Please restate, word for word, the lines below that begin at the one with "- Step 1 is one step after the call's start" and end at the one with "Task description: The". Leave out all other lines.

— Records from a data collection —
⁂
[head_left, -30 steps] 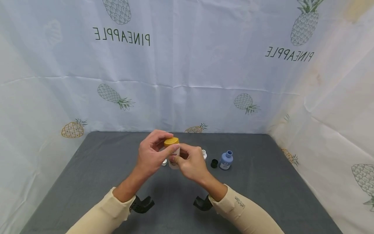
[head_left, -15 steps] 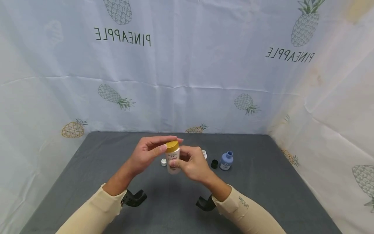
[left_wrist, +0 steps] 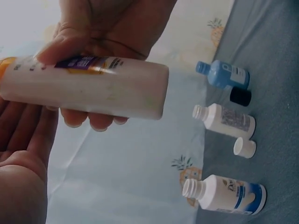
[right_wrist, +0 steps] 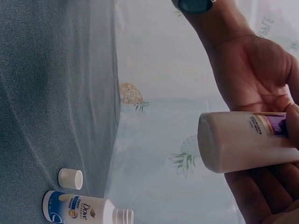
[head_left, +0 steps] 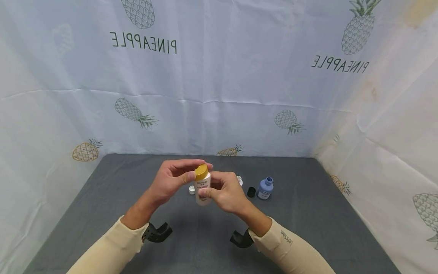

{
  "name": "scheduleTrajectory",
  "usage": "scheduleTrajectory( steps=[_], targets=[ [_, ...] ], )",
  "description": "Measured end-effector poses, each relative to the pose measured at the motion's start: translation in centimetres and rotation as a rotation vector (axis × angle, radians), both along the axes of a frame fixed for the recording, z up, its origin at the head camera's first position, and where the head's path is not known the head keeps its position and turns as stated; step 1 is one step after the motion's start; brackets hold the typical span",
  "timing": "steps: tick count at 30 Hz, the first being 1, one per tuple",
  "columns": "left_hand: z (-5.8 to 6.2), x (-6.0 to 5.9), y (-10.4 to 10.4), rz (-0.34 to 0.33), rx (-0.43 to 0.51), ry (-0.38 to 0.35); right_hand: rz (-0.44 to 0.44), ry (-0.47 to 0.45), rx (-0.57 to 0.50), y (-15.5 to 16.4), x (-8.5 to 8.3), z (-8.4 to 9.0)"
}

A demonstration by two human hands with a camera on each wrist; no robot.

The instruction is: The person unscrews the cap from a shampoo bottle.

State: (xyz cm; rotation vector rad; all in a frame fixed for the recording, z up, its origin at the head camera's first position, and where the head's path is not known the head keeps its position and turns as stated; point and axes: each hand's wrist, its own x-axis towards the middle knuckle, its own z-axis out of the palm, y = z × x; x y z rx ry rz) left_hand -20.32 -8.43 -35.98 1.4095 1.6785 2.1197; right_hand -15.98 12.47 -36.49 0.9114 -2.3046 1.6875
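Note:
Between my hands, above the table, is a white plastic bottle (head_left: 204,182) with a purple label (left_wrist: 81,63). My right hand (head_left: 227,194) grips its body, thumb on the front and fingers behind. A yellow cap (head_left: 200,172) sits at a slant on the bottle's top. My left hand (head_left: 165,180) pinches this cap, with its thumb on the near side and its fingers reaching across behind. In the left wrist view only a sliver of the yellow cap (left_wrist: 5,66) shows. Whether the cap is fully loose from the neck cannot be seen.
Uncapped on the grey table (head_left: 297,228) stand a blue bottle (head_left: 265,189), a white bottle (left_wrist: 229,120) and a white-and-blue Dove bottle (left_wrist: 229,195). A black cap (head_left: 251,192) and white caps (head_left: 192,189) (right_wrist: 71,178) lie beside them. A pineapple-print curtain (head_left: 219,76) hangs behind.
My left hand has moved slightly left and down, its fingers straightening over the cap. The yellow cap, level before, now leans. The right hand has lowered the bottle a little.

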Motion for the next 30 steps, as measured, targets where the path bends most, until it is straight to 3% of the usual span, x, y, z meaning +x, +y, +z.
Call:
scheduleTrajectory(
  steps=[5, 11, 23, 27, 30],
  targets=[
    [-0.04, 0.37, 0.25, 0.086, 0.0, -0.042, -0.016, 0.014, -0.005, 0.1, 0.0, -0.14],
    [-0.07, 0.56, 0.46, 0.139, -0.008, -0.027, -0.013, 0.012, 0.002, 0.15, 0.0, -0.26],
    [0.39, 0.46, 0.03, 0.096, -0.044, -0.013, -0.012, 0.016, 0.016, 0.24, 0.27, 0.09],
    [0.34, 0.48, 0.07, 0.128, -0.026, -0.015, -0.008, 0.034, 0.005, 0.21, 0.33, 0.14],
    [0.32, 0.69, 0.24, 0.192, -0.013, -0.012, -0.017, 0.05, 0.003, 0.15, 0.37, 0.15]
  ],
)
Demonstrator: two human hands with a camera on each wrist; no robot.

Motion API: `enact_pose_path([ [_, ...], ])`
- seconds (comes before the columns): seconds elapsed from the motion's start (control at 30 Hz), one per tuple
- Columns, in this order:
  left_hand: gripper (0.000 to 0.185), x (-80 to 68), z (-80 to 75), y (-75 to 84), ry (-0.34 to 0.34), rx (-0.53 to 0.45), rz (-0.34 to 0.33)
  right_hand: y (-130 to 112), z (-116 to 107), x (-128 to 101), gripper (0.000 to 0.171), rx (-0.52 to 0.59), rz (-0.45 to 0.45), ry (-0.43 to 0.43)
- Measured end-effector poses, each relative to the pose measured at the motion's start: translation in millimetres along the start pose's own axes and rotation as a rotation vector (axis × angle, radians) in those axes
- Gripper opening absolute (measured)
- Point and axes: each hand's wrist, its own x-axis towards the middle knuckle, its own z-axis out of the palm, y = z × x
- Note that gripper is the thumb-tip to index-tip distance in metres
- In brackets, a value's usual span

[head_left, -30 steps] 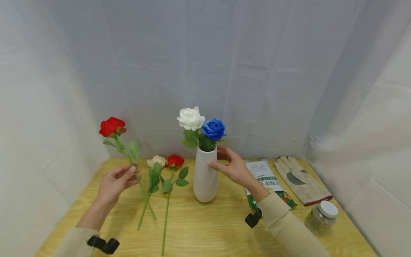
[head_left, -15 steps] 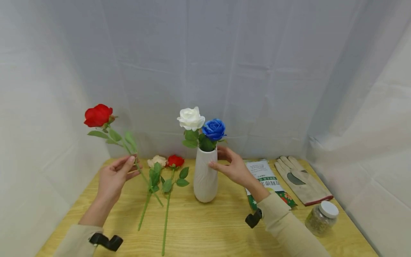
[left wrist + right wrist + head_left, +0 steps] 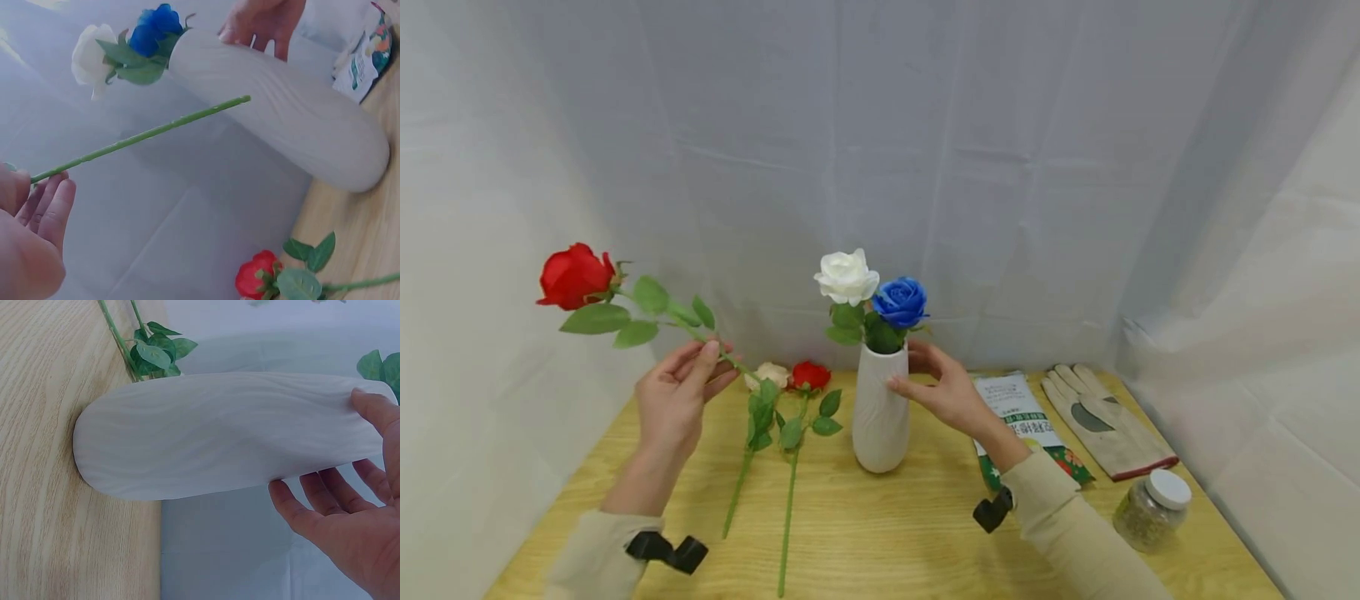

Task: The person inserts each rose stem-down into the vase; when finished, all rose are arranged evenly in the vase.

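Observation:
My left hand (image 3: 673, 404) pinches the green stem of a red rose (image 3: 576, 277) between thumb and fingers. Its bloom tips toward the left, and in the left wrist view the bare stem (image 3: 144, 136) slants across in front of the vase, its cut end free. A ribbed white vase (image 3: 880, 417) stands upright on the table, holding a white rose (image 3: 846, 277) and a blue rose (image 3: 900, 302). Just below the rim, my right hand (image 3: 951, 392) steadies the vase with the thumb on one side and fingers on the other, as the right wrist view shows.
A cream rose (image 3: 767, 377) and a second red rose (image 3: 810, 375) lie left of the vase, stems toward me. On the right are a printed packet (image 3: 1011, 408), a work glove (image 3: 1105, 425) and a white-lidded jar (image 3: 1152, 508). Pale curtains surround the wooden table.
The held red rose has swung left and tilted from steep to nearly sideways, its stem end rising off to the right. My left hand has risen slightly. Right hand and vase stay put.

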Motion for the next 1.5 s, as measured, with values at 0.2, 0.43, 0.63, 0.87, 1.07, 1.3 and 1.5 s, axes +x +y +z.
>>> enact_pose_path([
  [0.2, 0.016, -2.1, 21.8, 3.7, -0.009, -0.073, 0.036, 0, 0, 0, 0.069, -0.008, -0.007, 0.000],
  [0.43, 0.019, -5.2, 46.6, 10.6, -0.010, -0.127, 0.099, 2, 0, 0, 0.068, -0.006, -0.010, -0.002],
  [0.63, 0.017, -6.3, 61.1, 11.6, -0.016, -0.137, 0.165, 2, 1, 0, 0.068, -0.005, -0.008, -0.001],
  [0.87, 0.013, -3.0, 71.6, 9.9, -0.011, -0.186, 0.199, 5, 1, 0, 0.068, -0.006, -0.010, -0.002],
  [1.07, 0.013, 1.4, 81.6, 9.8, -0.009, -0.176, 0.246, 3, 0, 2, 0.070, -0.009, -0.002, 0.002],
  [1.3, 0.020, 4.0, 89.5, 6.3, -0.062, -0.077, 0.339, 3, 0, 2, 0.070, -0.006, -0.004, 0.007],
  [1.5, 0.007, 2.3, 93.2, -1.9, -0.110, 0.002, 0.381, 4, 0, 1, 0.069, -0.010, -0.006, 0.001],
])
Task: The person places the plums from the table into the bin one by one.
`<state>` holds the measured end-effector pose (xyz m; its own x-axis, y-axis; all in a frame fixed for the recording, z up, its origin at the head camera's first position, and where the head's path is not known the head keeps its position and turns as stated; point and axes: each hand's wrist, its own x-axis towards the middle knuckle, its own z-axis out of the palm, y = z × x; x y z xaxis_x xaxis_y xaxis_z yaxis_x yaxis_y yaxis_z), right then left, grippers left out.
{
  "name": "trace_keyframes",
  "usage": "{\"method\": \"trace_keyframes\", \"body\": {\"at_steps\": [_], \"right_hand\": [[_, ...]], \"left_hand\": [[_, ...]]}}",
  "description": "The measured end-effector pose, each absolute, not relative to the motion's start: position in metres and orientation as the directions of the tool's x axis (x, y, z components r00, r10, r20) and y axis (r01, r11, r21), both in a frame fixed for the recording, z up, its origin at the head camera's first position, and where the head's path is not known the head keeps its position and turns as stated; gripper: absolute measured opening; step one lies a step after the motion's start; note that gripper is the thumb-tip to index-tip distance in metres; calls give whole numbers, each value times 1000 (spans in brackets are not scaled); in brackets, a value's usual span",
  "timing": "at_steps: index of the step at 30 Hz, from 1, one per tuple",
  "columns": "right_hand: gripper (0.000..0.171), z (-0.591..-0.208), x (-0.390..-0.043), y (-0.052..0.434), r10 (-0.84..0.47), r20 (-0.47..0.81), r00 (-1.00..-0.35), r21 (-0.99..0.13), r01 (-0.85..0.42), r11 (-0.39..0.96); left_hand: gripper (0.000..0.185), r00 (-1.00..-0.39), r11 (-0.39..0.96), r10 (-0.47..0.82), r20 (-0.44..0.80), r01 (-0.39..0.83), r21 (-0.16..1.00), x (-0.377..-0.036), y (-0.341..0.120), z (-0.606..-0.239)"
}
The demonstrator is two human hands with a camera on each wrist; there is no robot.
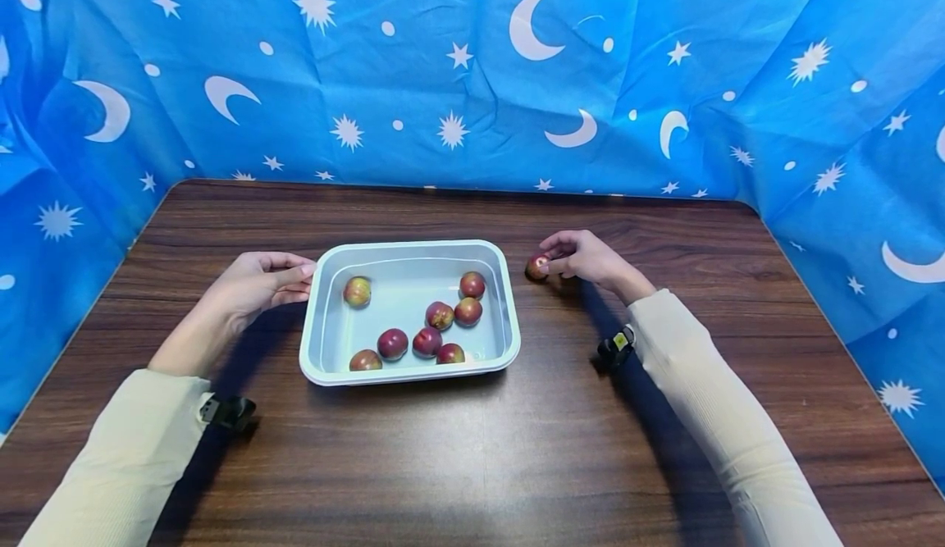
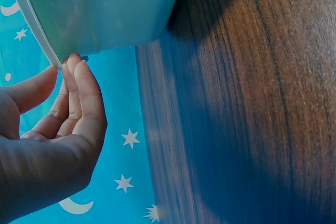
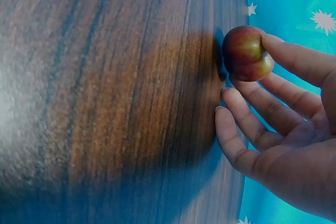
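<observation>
A white plastic tub [image 1: 409, 375] stands on the table with several red and yellow plums inside, one plum [image 1: 358, 291] lying apart at its left. My left hand [image 1: 254, 289] pinches the tub's left rim between thumb and fingertips. In the left wrist view the thumb [image 2: 39, 88] meets the rim [image 2: 39, 38] from one side, the fingers from the other. To the right of the tub, my right hand [image 1: 589, 260] holds a plum [image 3: 247, 53] between thumb and fingers, close over the tabletop. The last fingers spread loosely below it in the right wrist view.
The dark wood-grain table [image 1: 472, 465] reaches back to a blue cloth [image 1: 487, 88] printed with white moons and stars, which also hangs along both sides. A small black camera [image 1: 229, 413] sits on the left wrist and another camera [image 1: 616, 348] on the right.
</observation>
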<state>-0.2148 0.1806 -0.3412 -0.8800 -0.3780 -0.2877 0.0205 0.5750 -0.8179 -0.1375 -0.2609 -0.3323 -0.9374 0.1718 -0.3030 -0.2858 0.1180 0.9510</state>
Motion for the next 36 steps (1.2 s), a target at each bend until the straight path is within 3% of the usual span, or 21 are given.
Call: {"method": "trace_keyframes", "body": {"at_steps": [16,24,29,36], "right_hand": [[36,-327,-213,187,-390,-306,-868,-810,22,587],[40,-313,-213,190,-389,-262,-883,-800,-27,599],[41,-303,-212,190,-379,-262,-888,-816,-6,578],[43,-288,-211,190,-401,-208,-892,-773,-101,627]], "left_hand": [[9,-934,157,131,-332,-311,937,-129,-251,-316],[19,-935,180,130,-331,-306,935,-130,-250,-317],[12,-933,157,131,-335,-315,936,-131,-250,-316],[10,-932,159,129,-340,-319,934,-131,-251,-315]]}}
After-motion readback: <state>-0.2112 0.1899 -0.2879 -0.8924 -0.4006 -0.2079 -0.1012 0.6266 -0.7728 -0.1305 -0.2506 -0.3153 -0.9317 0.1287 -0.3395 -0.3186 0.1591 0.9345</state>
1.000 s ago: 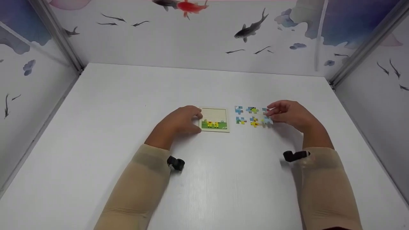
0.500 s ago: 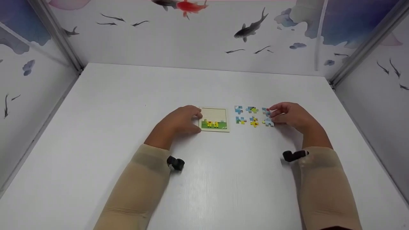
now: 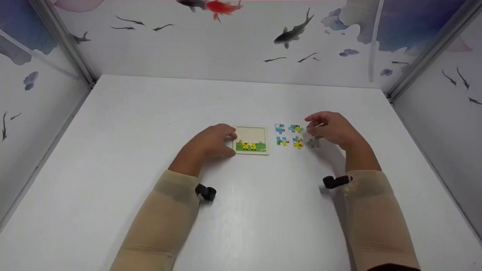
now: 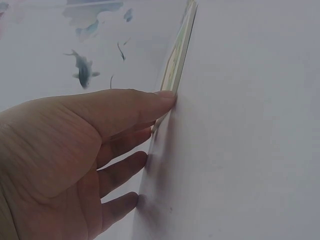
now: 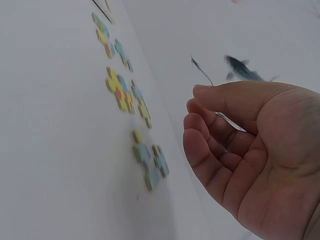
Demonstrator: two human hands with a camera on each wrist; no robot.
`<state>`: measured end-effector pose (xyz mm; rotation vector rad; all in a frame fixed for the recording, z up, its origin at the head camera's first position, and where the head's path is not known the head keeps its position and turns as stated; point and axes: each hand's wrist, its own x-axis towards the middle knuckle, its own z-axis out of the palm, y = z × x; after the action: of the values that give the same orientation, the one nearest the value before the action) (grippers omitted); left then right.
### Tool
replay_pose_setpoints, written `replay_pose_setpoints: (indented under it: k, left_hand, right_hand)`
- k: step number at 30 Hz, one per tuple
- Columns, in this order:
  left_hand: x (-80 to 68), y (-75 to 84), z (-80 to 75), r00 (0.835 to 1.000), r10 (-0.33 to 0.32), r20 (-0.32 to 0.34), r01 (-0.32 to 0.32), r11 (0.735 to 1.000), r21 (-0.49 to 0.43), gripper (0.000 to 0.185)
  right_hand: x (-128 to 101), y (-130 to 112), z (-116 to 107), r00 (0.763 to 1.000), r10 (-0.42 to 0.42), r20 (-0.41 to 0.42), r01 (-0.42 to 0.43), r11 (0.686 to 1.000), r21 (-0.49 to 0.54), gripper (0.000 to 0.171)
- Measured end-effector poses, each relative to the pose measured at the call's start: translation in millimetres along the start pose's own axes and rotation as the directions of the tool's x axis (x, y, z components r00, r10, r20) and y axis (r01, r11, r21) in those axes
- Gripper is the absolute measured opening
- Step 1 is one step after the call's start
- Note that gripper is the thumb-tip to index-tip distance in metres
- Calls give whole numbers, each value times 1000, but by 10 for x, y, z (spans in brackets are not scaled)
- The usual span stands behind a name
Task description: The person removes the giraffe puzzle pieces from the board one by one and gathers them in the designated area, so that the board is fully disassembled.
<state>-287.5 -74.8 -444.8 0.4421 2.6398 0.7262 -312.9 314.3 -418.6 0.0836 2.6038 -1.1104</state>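
A small square wooden puzzle board point(image 3: 268, 141) lies flat, its bottom strip filled with a green and yellow picture and the upper part bare wood. My left hand point(image 3: 212, 142) holds its left edge, thumb at the near corner and fingertips farther up. The board's edge point(image 4: 185, 50) shows beyond the thumb in the left wrist view. Loose puzzle pieces point(image 3: 298, 142) lie in two rows to the right. Above the right end of these hovers my right hand point(image 3: 333, 128), fingers loosely bent and holding nothing. The rightmost pieces point(image 5: 144, 160) lie on the table below it.
The white table point(image 3: 241, 210) runs back to a wall point(image 3: 226, 56) printed with fish. Side walls point(image 3: 444, 124) stand left and right. A small black camera point(image 3: 335, 182) sits at the right wrist, another black camera point(image 3: 206, 192) at the left.
My right hand has left the rightmost pieces and moved up and slightly left, carrying nothing. The left hand stays at the puzzle board. The view has shifted slightly.
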Motion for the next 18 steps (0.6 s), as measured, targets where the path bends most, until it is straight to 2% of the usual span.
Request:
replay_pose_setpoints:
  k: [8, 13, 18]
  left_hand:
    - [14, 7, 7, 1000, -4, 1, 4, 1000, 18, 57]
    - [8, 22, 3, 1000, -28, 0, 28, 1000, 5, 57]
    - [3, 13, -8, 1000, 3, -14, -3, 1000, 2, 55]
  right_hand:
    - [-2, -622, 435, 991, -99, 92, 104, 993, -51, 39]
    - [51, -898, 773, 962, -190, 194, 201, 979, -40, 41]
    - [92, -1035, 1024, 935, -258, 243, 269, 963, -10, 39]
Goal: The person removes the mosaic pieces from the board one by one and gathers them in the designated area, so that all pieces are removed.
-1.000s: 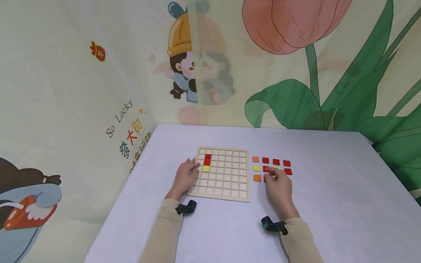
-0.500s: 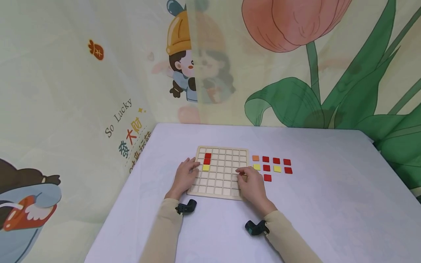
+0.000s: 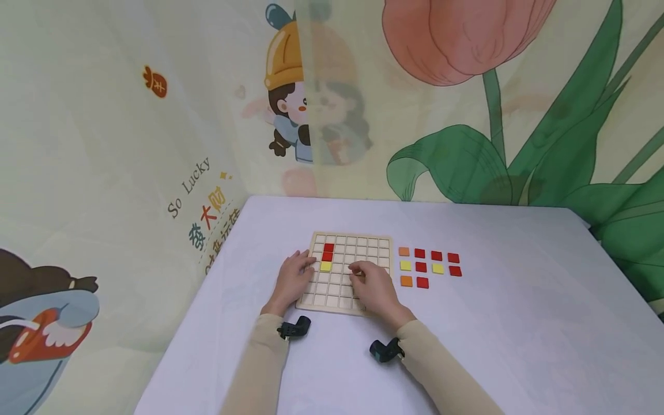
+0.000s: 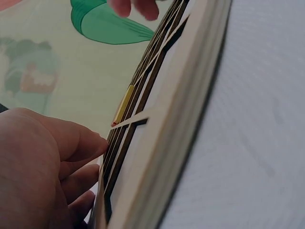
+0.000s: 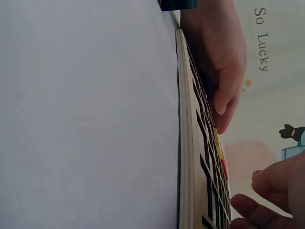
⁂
— Exercise output —
- Step 1 is one step after the call's start
- Note that gripper is the thumb-tip to index-tip distance in metres
- Calls give whole numbers, each value times 1000, but by 10 for x, y, z (spans in brackets are not scaled)
- The usual span stands behind a name
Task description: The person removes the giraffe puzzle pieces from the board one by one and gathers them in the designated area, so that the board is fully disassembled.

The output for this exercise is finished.